Pech für Eric Grosche: Ausgerechnet beim Matchball hämmerte der Angreifer seine Aufgabe ins Aus. Deshalb muss der 26-Jährige nun zahlen - "einen Kasten isotonisches Kaltgetränk", wie es Sven Dörendahl grinsend umschreibt. Dabei hatte der Trainer noch kurz vorher seinem Spieler selbigen Kasten selbst in Aussicht gestellt. "Ich hatte ihm beim 23:7 gesagt, wenn er das bis zum Ende durchzieht, bekommt er die Flüssignahrung. Doch die Regel besagt, wer einen Matchball verschlägt, muss einen ausgeben", erläutert der Coach.
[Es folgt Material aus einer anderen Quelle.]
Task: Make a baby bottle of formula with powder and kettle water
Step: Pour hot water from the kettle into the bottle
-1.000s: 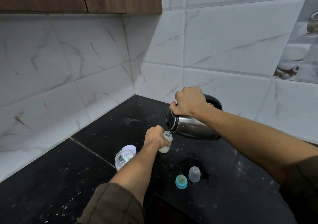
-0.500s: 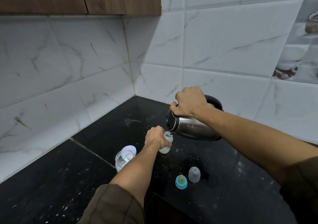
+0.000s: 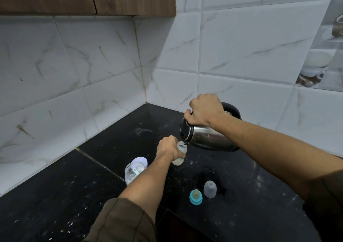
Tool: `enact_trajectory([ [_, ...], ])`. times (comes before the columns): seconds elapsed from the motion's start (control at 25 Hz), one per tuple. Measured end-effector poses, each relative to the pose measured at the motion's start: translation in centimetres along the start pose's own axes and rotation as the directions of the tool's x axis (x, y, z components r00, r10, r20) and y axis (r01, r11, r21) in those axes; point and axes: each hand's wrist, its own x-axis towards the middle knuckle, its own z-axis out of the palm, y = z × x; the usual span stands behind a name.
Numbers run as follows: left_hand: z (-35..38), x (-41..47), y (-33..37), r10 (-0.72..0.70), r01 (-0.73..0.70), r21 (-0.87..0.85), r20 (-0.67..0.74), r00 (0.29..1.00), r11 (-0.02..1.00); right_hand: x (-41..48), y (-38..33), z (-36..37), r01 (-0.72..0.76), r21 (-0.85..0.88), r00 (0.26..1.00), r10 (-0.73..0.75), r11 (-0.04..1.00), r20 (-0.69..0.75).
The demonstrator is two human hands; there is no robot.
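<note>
- Over the middle of the black countertop (image 3: 74,195), the left hand (image 3: 169,148) curls its fingers round the baby bottle (image 3: 181,147). The bottle stands upright on the stone, its open neck showing above the fist.
- Just right of that grip and a little higher, the right hand (image 3: 205,109) is wrapped tight round the black handle of the steel kettle (image 3: 209,136). The kettle tilts leftward, its spout right at the bottle's mouth. Whether water is running is too small to tell.
- Left of the bottle grip and nearer the person, a clear powder jar (image 3: 133,172) stands open with a pale blue scoop inside. A lavender lid (image 3: 140,161) sits just beyond it.
- Right of that grip and nearer the person, a teal teat ring (image 3: 195,197) and a clear cap (image 3: 210,188) stand side by side, apart from the bottle.
</note>
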Motion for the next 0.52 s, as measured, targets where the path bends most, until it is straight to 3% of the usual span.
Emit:
enact_trajectory([
  [0.52,-0.1,0.59,-0.07,0.003,-0.003,-0.009,-0.012,1.0,1.0,0.68,0.07,0.22,0.009,-0.002,1.0,-0.009,1.0,0.003],
])
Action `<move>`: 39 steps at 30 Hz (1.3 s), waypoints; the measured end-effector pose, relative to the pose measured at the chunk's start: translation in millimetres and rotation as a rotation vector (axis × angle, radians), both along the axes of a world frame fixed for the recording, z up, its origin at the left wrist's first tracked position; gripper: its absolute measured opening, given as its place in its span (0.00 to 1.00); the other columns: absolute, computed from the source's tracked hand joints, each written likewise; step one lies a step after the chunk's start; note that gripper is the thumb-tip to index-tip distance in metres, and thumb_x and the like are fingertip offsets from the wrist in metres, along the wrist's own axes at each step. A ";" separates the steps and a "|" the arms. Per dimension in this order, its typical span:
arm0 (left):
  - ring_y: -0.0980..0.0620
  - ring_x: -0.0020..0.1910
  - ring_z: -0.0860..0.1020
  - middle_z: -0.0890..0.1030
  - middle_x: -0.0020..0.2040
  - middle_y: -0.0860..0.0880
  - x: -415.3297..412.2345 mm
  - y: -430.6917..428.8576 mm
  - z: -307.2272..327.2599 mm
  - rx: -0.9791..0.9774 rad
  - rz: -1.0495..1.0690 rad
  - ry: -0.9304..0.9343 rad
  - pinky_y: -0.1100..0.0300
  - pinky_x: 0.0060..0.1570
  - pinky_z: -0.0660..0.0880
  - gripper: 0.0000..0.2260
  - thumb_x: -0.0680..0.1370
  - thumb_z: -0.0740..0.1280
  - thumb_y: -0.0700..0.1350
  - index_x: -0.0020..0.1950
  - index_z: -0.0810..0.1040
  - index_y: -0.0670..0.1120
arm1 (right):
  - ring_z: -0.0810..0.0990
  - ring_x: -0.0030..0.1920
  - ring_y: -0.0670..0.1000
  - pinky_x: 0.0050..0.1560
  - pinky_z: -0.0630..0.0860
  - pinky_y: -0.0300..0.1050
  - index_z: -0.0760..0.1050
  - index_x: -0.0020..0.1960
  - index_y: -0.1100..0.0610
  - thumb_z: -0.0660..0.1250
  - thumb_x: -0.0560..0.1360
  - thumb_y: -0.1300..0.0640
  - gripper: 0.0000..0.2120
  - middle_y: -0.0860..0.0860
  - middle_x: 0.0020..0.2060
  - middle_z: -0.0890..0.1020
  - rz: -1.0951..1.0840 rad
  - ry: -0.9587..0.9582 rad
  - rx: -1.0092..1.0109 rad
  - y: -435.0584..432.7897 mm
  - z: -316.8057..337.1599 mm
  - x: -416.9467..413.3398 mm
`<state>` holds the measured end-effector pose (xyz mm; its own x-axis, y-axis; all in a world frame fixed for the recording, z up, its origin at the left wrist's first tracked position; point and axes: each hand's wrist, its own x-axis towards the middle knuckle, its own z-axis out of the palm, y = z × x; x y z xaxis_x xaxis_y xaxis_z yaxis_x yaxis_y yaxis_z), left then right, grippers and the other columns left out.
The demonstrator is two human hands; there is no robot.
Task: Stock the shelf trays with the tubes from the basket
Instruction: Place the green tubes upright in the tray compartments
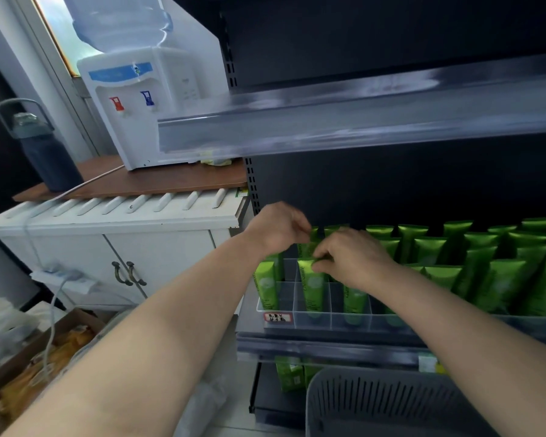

Am Sonnabendabend hatte er genügend Grund für solche Späßchen. Denn die Volleyballer des VC Dresden gewannen das Spitzenspiel der 3. Liga Ost gegen den unmittelbaren Verfolger VGF Marktredwitz mit 3:1 (27:29, 25:19, 25:13, 25:8). Damit bleibt der Spitzenreiter auch im sechsten Spiel ungeschlagen und baut die Führung weiter aus. Bevor Sven Dörendahl allerdings ausgelassen scherzen konnte, musste er ziemlich laut werden. Im ersten Satz starteten seine Schützlinge äußerst verhalten, fast ängstlich. "Es fehlte auch emotional die Stimmung, die zu einem solchen Spitzenspiel gehört", bemängelte der Trainer, der dann selbst zum "Vulkan" wurde. Die Fehler seiner Mannschaft in Annahme und Angriff brachten den Ex-Profi auf die Palme. So ging nach zwei vergebenen Satzbällen in der heiß umkämpften Schlussphase dieser Akt an die Gäste.

Dörendahl reagierte, brachte für den an diesem Abend indisponierten Martin Kroß im Angriff Carsten Böttcher und Mitte des zweiten Abschnittes Daniel Schmitt im Zuspiel für Alex Meixner. Das erwies sich als goldrichtig. Schmitt sorgte für mehr Ordnung im VC-Spiel und Böttcher für höheren Angriffsdruck. Nach dem Satzausgleich diktierten die Elbestädter immer deutlicher das Spiel und zogen den jetzt überforderten Gästen aus Bayern im vierten Durchgang endgültig den Nerv. Den spektakulären Schlusspunkt setzte eben jener "Kanonen-Grosche" - wie der Angreifer schon früher betitelt wurde -, als er beim 17:7 zum Service kam. Mit Urgewalt und Präzision hämmerte er den Marktredwitzer Spielern die Bälle förmlich um die Ohren - bis auf den Matchball.

"Der Abstand zu den Konkurrenten ist jetzt etwas beruhigender, aber keinesfalls einer, auf dem wir uns ausruhen können", meinte Sven Dörendahl, der einmal mehr das Wort "Aufstieg" nicht in den Mund nehmen wollte, sondern sagte: "Es kann noch so viel passieren in der Saison. Und ob wir uns den Sprung in Liga zwei überhaupt leisten könnten, steht noch auf einem ganz anderen Blatt."